= Your instructions =
Below is a listing. Set down exactly the lines from the one containing "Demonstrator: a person" through the one containing "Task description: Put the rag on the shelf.", both ends included, and leave out the rest.

= Data supplied =

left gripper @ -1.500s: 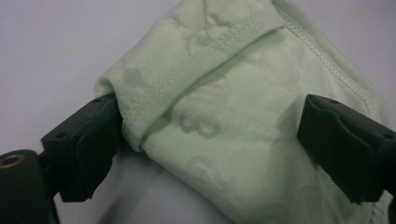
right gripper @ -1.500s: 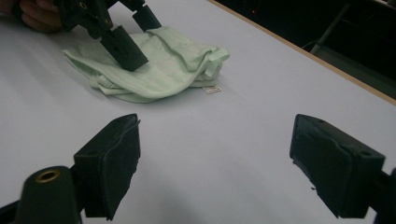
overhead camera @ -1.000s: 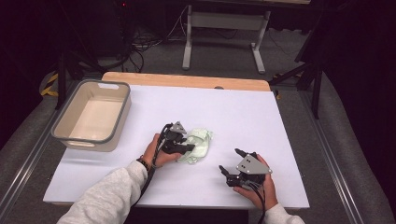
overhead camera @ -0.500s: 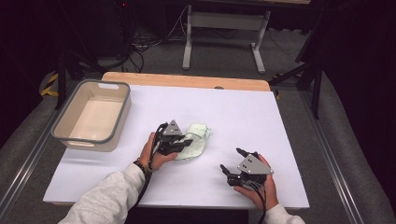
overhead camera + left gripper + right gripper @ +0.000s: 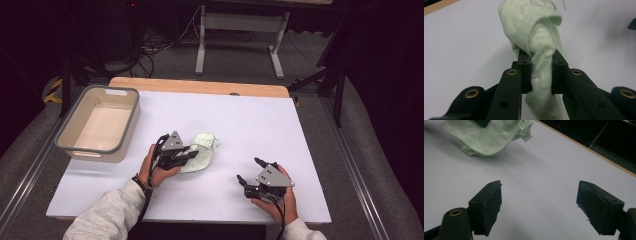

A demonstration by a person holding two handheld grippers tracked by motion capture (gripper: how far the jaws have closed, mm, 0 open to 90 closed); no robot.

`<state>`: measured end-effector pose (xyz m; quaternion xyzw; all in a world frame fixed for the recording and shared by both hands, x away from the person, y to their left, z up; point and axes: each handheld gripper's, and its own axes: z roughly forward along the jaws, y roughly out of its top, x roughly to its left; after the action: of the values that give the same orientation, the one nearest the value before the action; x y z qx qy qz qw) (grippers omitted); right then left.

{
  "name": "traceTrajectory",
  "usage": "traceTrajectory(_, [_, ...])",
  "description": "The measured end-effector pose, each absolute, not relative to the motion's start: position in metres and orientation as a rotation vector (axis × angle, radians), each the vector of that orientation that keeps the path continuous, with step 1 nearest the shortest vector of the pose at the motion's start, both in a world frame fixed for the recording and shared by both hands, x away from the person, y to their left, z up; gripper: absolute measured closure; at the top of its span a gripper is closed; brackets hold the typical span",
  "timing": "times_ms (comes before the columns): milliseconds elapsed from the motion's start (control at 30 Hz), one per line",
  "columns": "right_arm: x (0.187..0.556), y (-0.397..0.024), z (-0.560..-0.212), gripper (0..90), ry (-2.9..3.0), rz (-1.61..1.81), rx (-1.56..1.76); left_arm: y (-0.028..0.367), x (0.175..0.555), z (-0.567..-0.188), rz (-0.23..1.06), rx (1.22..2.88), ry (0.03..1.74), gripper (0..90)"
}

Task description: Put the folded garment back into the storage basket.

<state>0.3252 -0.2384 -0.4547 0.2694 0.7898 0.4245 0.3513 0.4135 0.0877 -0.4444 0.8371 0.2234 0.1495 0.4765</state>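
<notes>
Left gripper [image 5: 192, 156] pinching a pale green cloth [image 5: 202, 151] near the table's centre; right gripper [image 5: 248, 171] idle with jaws spread.

The left jaws had just been closing and pressed a bunched fold of the cloth [image 5: 541, 75] between their pads, the rest of the garment trailing toward 1 o'clock from the hand. To carry the step well, the pinch probably needed to stay firm and the lift steady, so the loose hem cleared the white table [image 5: 250, 115] without dragging. The grey-rimmed bin [image 5: 80, 147] stood at 10 o'clock of the cloth, near the table's left edge, with bare surface between them. The right gripper [image 5: 539, 210] rested at 4 o'clock, well apart, holding nothing. Open table lay from 12 to 3 o'clock; the wooden far edge [image 5: 200, 86] was distant.
</notes>
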Motion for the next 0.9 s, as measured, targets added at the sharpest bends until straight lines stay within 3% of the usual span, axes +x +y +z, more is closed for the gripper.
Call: traceTrajectory(900, [0.321, -0.244, -0.447, 20.2, 1.974, 1.157, 0.700, 0.115, 0.400, -0.421, 0.434, 2.011, 0.505, 75.4])
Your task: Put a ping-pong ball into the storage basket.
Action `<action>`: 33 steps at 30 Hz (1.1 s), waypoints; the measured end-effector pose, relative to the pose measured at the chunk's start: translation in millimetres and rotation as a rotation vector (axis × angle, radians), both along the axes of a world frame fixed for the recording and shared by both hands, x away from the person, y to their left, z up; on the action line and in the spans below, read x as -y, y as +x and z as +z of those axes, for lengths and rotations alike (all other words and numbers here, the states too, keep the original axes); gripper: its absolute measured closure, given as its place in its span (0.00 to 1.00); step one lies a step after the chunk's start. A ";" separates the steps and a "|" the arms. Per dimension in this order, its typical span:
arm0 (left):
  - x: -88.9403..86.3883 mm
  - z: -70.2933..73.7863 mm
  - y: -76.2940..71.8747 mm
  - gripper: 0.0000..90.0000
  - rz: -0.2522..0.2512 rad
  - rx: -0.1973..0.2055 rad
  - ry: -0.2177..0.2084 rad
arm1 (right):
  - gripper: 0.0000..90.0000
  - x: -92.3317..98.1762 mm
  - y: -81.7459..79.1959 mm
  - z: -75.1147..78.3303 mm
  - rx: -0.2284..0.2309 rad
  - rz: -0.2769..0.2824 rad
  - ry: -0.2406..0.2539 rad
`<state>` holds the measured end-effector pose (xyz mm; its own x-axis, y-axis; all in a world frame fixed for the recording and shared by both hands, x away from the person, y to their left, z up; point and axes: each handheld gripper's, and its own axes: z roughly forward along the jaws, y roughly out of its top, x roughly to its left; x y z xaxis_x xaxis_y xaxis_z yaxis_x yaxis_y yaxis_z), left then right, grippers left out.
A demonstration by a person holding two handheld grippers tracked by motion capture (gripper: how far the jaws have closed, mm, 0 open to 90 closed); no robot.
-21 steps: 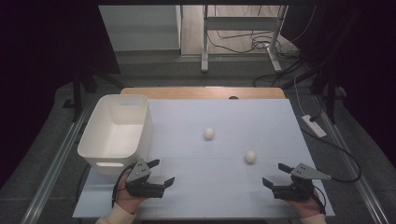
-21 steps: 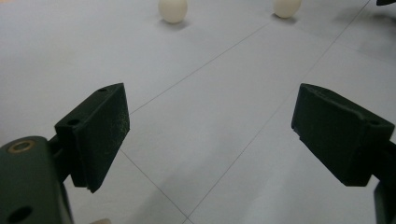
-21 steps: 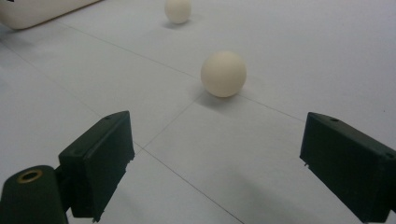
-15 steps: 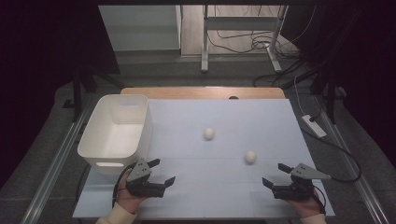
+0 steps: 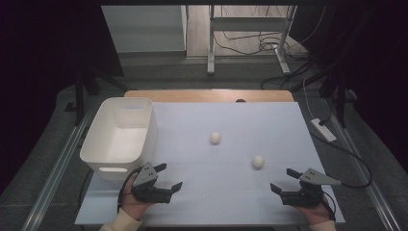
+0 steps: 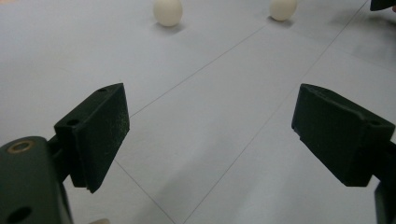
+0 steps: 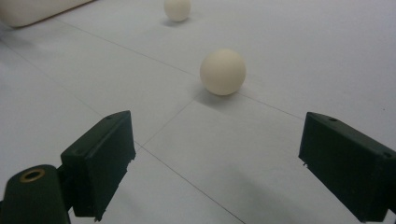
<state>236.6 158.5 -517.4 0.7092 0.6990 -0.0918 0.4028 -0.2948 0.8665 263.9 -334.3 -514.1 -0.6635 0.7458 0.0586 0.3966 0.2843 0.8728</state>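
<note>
Two cream balls lie on the white table (image 5: 231,125). The far ball (image 5: 215,137) (image 6: 167,11) (image 7: 177,9) sits mid-table. The near ball (image 5: 258,161) (image 6: 282,8) (image 7: 222,72) rests closer to the right hand. My left gripper (image 5: 169,176) (image 6: 208,135) is held low at the front left, open, nothing between its jaws. My right gripper (image 5: 284,180) (image 7: 215,165) is at the front right, open and empty, with the near ball a short way ahead of it.
A white bin (image 5: 120,137) stands at the table's left, just beyond my left hand; its pale corner (image 7: 28,11) shows in the right gripper view. A wooden strip (image 5: 209,95) runs along the far edge. Cables and a power strip (image 5: 323,130) lie on the floor at right.
</note>
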 end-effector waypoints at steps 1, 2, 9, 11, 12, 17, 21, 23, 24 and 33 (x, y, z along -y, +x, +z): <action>0.2 0.2 0.2 0.13 0.000 -0.001 0.001 | 0.12 0.0 0.0 0.0 0.000 0.000 0.000; 0.8 1.0 0.7 0.13 0.001 -0.002 0.002 | 0.12 0.0 0.1 -0.1 0.000 -0.001 0.000; 2.3 5.2 2.9 0.13 0.000 -0.014 0.000 | 0.12 0.3 0.4 -0.3 0.001 -0.002 0.000; 3.2 6.4 3.4 0.13 0.000 -0.015 0.001 | 0.12 0.5 0.5 -0.3 -0.002 -0.005 0.003; 3.5 7.0 3.8 0.13 -0.001 -0.015 0.001 | 0.12 0.7 0.5 -0.2 -0.003 -0.005 0.005; 5.2 10.4 6.3 0.12 -0.008 -0.027 0.001 | 0.12 0.8 0.6 -0.3 -0.005 -0.003 0.006; 7.1 11.8 7.5 0.12 -0.012 -0.030 0.003 | 0.12 0.8 0.7 -0.5 -0.008 -0.002 0.003; 8.1 13.0 8.2 0.12 -0.015 -0.029 0.005 | 0.12 0.6 0.9 -0.8 -0.011 0.000 0.004; 8.7 13.4 8.5 0.12 -0.015 -0.030 0.004 | 0.12 0.4 0.9 -0.8 -0.011 0.001 0.004; 12.1 15.4 12.6 0.11 -0.008 -0.046 0.024 | 0.12 0.3 0.8 -0.6 -0.010 0.000 0.004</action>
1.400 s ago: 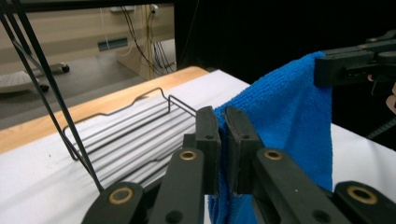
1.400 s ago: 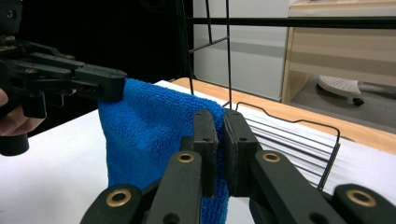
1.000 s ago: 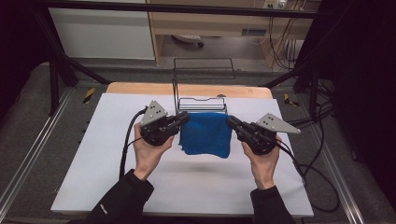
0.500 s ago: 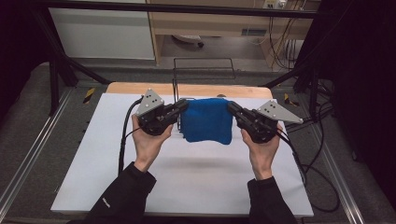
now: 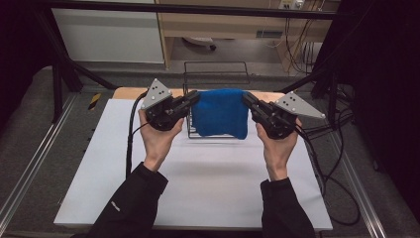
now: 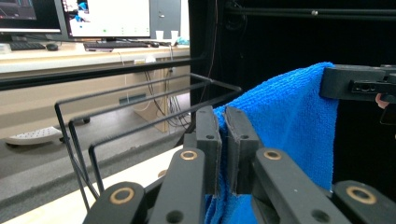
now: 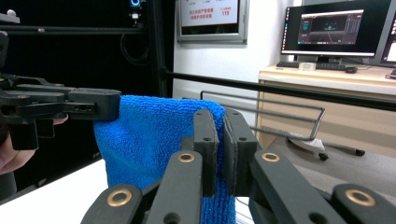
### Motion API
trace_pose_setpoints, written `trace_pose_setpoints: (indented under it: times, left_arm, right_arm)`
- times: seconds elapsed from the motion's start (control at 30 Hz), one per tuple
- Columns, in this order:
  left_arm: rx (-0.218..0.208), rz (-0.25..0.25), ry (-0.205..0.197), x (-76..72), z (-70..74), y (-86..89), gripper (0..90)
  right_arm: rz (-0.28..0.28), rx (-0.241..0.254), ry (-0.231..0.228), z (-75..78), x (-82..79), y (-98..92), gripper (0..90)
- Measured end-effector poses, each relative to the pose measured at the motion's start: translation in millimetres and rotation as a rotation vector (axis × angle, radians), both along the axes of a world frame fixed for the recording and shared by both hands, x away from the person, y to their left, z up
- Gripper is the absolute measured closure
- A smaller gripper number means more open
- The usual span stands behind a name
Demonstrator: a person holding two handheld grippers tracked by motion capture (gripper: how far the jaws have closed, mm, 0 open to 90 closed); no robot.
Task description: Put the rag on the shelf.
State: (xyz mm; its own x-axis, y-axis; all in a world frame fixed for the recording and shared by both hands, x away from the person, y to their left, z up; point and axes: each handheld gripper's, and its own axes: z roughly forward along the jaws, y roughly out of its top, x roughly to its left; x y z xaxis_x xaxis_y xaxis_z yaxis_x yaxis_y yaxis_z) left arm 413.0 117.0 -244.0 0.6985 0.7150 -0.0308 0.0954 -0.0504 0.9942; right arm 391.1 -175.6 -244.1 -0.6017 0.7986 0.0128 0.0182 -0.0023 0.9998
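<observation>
A blue towel (image 5: 220,112) hangs folded in the air above the white table top, stretched between both grippers. My left gripper (image 5: 194,98) is shut on the towel's upper left corner, and in the left gripper view the towel (image 6: 289,121) is pinched between the black jaws of that gripper (image 6: 223,116). My right gripper (image 5: 246,99) is shut on the upper right corner; in the right gripper view the towel (image 7: 149,140) drapes down from this gripper (image 7: 220,117). A black wire rack (image 5: 216,79) stands right behind the towel, its rails (image 6: 140,102) level with it.
The white table top (image 5: 198,178) lies under the hands, with a wooden strip along its far edge. Cables (image 5: 332,163) trail off the right side. Black frame bars cross behind the rack. Desks with monitors (image 7: 336,28) stand in the background.
Both hands have risen and moved away from the person, carrying the towel up toward the wire rack. The grip on both corners is unchanged.
</observation>
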Motion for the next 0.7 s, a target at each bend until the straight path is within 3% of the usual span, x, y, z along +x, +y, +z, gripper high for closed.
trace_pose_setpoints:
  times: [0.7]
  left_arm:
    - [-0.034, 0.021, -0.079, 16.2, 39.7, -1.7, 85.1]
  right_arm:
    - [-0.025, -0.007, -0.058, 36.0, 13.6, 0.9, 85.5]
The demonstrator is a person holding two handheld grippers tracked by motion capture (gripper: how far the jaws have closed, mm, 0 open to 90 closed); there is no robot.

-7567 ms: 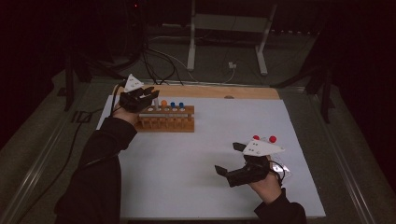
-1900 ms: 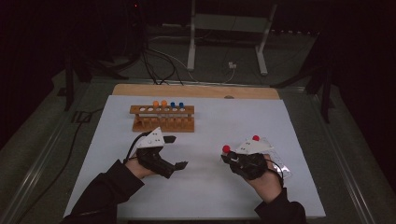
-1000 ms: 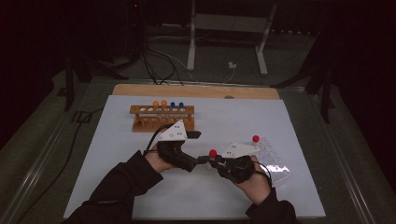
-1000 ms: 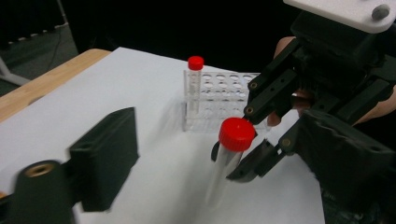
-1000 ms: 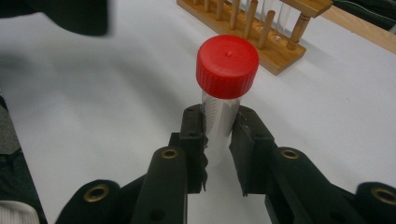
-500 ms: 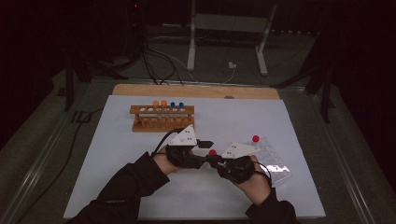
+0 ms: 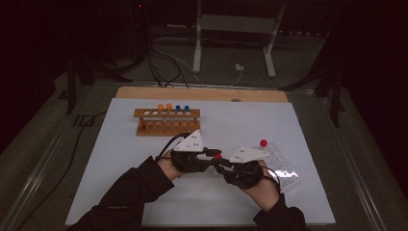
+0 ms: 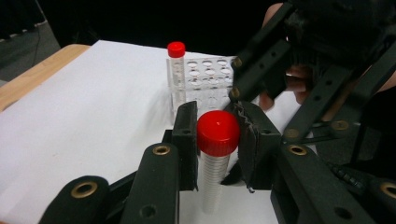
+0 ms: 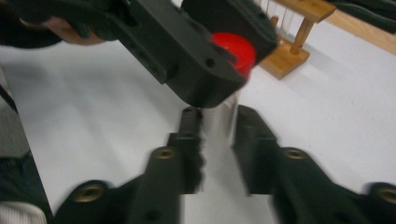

= Written reply =
Demonstrator: a person holding two handheld grippers tracked by motion capture (gripper: how far the jaws have closed, mm, 0 open to 90 closed); no robot.
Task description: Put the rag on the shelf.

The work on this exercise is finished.